Vivek ShenoyVivek Shenoy has been named the Eduardo D. Glandt President’s Distinguished Professor in the School of Engineering and Applied Science.

Dr. Shenoy received his Ph.D. in Physics from The Ohio State University in 1998 and served as a postdoctoral fellow for two years at Brown University before beginning his career at Brown as assistant professor of Engineering in 2000, reaching the rank of full professor in 2010. He joined Penn as a full professor in 2012.

Dr. Shenoy’s numerous honors include a National Science Foundation CAREER Award and a Rosenbaum Fellowship from the Isaac Newton Institute of Mathematical Science at the University of Cambridge. He serves as the director of the NSF Science and Technology Center for Engineering Mechanobiology, which is a consortium of seven participating universities that advances the study of mechanical forces in molecules, cells, and tissues in plants and animals.

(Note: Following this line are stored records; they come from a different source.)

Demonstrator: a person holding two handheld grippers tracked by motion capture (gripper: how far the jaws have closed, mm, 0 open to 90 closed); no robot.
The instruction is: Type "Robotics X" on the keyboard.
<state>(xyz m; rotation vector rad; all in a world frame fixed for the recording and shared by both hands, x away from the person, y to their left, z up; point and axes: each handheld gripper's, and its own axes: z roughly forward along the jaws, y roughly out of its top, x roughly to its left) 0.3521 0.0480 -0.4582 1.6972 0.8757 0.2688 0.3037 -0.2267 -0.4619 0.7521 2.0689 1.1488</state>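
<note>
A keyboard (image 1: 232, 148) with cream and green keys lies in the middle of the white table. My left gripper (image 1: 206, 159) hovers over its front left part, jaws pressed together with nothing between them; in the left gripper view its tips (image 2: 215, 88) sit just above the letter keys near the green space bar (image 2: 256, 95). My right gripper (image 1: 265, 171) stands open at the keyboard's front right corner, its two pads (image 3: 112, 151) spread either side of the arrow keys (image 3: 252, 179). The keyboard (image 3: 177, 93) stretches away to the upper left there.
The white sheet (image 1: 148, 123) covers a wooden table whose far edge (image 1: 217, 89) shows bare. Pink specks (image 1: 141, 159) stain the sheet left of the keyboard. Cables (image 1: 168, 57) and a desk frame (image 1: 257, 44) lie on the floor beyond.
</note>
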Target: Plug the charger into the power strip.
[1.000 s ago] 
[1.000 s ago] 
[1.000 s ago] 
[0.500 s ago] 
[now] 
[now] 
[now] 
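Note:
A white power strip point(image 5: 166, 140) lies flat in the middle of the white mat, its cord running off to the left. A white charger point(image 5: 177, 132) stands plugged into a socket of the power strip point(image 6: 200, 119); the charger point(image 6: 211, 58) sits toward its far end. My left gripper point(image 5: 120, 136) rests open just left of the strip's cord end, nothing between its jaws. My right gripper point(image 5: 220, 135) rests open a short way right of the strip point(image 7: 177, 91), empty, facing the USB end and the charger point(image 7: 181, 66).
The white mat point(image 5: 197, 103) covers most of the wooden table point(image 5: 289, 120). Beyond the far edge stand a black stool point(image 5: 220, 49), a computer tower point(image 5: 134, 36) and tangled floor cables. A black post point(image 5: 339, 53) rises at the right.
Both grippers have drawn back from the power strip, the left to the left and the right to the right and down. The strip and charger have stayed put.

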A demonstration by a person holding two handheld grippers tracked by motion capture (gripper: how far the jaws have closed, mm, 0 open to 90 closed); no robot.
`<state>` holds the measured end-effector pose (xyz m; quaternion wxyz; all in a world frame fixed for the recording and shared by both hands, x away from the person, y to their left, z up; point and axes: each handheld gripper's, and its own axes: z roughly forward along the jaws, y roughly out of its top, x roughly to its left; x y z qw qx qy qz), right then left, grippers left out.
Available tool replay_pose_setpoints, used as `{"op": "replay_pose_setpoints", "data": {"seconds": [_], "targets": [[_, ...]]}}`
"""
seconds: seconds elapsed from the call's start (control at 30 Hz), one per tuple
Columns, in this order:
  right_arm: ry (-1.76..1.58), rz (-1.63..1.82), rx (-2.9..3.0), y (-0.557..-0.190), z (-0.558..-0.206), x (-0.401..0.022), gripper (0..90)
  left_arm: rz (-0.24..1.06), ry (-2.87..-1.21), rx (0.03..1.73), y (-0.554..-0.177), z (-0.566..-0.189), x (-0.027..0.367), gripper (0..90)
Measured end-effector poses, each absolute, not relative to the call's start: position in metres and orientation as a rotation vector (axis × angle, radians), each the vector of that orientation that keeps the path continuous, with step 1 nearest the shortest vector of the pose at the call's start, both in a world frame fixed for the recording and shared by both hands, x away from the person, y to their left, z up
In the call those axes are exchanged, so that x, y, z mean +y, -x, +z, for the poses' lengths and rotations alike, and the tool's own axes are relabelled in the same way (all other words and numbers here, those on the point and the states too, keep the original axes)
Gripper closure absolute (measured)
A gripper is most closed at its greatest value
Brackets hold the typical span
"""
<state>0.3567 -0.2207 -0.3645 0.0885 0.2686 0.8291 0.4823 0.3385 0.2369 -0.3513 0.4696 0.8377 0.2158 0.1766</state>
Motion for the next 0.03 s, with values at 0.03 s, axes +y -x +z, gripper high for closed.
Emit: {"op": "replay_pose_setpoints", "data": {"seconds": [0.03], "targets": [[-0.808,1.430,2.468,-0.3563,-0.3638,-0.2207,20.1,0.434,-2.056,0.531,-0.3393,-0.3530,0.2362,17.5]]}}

Dr. Shenoy’s research focuses on developing theoretical concepts and numerical methods to understand the basic principles that control the behavior of both engineering and biological systems. He has used rigorous analytical methods and multiscale modeling techniques to gain deep physical insights into a myriad of important problems in materials science, mechanics and biology. He has authored over 200 research publications, with papers in Science, Nature, Nature Materials, Nature Chemistry and PNAS and serves on the editorial board of the Biophysical Journal.

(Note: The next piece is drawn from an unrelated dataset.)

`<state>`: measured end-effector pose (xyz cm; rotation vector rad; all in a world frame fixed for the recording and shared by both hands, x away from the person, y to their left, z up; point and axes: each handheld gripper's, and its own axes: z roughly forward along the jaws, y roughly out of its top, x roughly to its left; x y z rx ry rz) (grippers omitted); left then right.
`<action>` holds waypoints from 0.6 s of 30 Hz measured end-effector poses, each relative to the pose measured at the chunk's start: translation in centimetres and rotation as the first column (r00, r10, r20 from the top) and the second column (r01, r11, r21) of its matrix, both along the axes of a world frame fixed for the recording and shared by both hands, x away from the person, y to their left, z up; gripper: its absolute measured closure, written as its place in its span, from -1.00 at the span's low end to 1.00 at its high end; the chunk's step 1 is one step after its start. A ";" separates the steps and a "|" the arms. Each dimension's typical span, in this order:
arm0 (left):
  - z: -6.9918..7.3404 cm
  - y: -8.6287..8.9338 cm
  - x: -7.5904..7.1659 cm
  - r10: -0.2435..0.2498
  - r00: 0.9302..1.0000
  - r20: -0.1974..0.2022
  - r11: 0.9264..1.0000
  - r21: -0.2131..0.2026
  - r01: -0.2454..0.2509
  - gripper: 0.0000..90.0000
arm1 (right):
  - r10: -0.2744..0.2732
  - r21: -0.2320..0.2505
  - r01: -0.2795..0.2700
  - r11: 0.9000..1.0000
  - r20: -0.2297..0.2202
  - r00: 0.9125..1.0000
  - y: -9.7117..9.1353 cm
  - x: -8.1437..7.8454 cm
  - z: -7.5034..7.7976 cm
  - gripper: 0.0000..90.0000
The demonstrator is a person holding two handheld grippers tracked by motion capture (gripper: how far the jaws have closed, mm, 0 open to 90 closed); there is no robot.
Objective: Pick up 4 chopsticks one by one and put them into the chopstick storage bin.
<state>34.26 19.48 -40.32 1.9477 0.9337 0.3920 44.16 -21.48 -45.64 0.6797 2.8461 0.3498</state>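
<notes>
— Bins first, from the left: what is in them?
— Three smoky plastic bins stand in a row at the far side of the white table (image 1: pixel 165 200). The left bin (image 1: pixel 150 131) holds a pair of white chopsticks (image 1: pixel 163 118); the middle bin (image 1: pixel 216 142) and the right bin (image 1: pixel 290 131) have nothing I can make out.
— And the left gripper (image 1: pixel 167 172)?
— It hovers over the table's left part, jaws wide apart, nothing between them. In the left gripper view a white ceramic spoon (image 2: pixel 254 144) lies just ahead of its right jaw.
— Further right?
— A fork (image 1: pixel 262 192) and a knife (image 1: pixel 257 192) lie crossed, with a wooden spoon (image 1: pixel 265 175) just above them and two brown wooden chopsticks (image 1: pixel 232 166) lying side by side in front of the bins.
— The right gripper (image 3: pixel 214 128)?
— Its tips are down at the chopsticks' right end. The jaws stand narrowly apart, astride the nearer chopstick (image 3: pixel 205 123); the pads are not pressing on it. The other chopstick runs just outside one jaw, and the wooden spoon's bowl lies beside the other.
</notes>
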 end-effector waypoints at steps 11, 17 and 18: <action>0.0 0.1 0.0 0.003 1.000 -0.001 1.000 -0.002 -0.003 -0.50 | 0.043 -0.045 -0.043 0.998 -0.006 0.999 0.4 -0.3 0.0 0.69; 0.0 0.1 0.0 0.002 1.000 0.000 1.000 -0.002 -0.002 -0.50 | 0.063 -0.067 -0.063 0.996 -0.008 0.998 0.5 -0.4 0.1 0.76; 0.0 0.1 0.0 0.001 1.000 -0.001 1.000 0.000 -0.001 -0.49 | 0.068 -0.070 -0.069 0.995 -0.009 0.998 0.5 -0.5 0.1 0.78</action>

To learn more about Dr. Shenoy and his research, please visit his faculty profile.

In 2015, four Eduardo D. Glandt President’s Distinguished Professorships were established by numerous donors to honor Eduardo D. Glandt, Dean Emeritus of the School of Engineering and Applied Science.


Beth Winkelstein

Beth Winkelstein has been named the Eduardo D. Glandt President’s Distinguished Professor in the School of Engineering and Applied Science.

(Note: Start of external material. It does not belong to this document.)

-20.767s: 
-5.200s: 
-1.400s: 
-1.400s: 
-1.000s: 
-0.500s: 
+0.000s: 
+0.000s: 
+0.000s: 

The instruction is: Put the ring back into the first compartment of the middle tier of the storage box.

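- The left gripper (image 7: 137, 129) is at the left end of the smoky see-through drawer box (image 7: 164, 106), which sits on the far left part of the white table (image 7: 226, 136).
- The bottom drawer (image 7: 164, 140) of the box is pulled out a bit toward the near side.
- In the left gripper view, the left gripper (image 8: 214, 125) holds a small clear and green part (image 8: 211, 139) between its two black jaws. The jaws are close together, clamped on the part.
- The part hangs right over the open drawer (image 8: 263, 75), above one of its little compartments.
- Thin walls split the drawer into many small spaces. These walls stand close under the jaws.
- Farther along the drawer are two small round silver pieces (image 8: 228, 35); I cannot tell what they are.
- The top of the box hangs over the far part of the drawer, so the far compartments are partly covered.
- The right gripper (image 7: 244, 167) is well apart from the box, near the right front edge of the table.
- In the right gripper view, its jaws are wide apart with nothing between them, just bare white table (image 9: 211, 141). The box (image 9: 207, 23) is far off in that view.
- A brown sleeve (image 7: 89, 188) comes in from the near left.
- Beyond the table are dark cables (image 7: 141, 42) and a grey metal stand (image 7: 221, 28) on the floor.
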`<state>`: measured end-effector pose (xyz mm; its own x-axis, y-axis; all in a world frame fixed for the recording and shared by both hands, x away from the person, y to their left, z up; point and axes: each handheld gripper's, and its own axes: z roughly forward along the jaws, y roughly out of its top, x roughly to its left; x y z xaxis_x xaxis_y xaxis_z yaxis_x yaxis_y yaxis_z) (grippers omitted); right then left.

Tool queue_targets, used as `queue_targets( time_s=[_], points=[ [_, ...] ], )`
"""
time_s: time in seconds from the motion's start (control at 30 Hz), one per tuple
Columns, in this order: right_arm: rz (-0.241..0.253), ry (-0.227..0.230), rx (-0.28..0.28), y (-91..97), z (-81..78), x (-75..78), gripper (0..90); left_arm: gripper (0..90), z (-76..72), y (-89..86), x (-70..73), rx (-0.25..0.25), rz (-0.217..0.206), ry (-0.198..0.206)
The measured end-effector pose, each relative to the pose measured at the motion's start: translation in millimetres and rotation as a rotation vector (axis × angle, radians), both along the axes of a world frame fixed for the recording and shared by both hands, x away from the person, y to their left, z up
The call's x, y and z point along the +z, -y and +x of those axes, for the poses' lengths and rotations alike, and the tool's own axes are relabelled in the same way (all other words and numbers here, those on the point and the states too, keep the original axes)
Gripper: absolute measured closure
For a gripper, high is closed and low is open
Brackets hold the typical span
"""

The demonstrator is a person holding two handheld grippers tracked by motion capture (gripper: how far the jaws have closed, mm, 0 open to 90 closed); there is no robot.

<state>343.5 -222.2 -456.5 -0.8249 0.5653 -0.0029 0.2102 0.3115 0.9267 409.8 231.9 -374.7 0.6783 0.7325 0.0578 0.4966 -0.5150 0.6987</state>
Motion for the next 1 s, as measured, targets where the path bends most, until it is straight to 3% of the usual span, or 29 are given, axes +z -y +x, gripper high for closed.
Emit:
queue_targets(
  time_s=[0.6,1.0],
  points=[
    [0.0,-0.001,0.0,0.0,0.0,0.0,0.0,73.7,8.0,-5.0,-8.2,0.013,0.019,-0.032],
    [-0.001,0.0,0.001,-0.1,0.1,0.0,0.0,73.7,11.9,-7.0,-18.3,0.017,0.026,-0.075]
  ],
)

Dr. Winkelstein received her bachelor’s degree in Bioengineering from Penn in 1993 and earned a doctoral degree in Biomedical Engineering from Duke in 1999.  She joined Penn’s faculty in 2002 after completing a post-doctoral fellowship in the neuroimmunology of pain in Anesthesiology & Pharmacology at Dartmouth. She is a Professor of Bioengineering and Neurosurgery and has been the Vice Provost for Education at Penn since 2015

Dr. Winkelstein studies the biomechanical mechanisms of painful spine and other joint injuries, and is defining the pathophysiological cellular mechanisms driving chronic pain, mechanotransduction of pain, and potential diagnostic and therapeutic approaches for these disorders. Her group has pioneered several preclinical injury models of pain, including models of ligament and nerve in the neck, as well as temporomandibular pain and sciatica – these are the first injury models with clinically-relevant symptoms.

Dr. Winkelstein is a Fellow of the Biomedical Engineering Society and the American Society of Mechanical Engineering, and was elected to the American Institute for Medical and Biological Engineering. She was awarded a Whitaker Young Investigator Award, a National Institutes of Health (NIH) Career Award, a National Science Foundation CAREER Award, the American Society of Mechanical Engineers’ Y.C. Fung Young Investigator Award, and the ASME Mow Medal. In 2018, she was elected to the World Council of Biomechanics.  To learn more about Dr. Winkelstein and her research, please visit her faculty profile.

In 2015, four Eduardo D. Glandt President’s Distinguished Professorships were established by numerous donors to honor Eduardo D. Glandt, Dean Emeritus of the School of Engineering and Applied Science.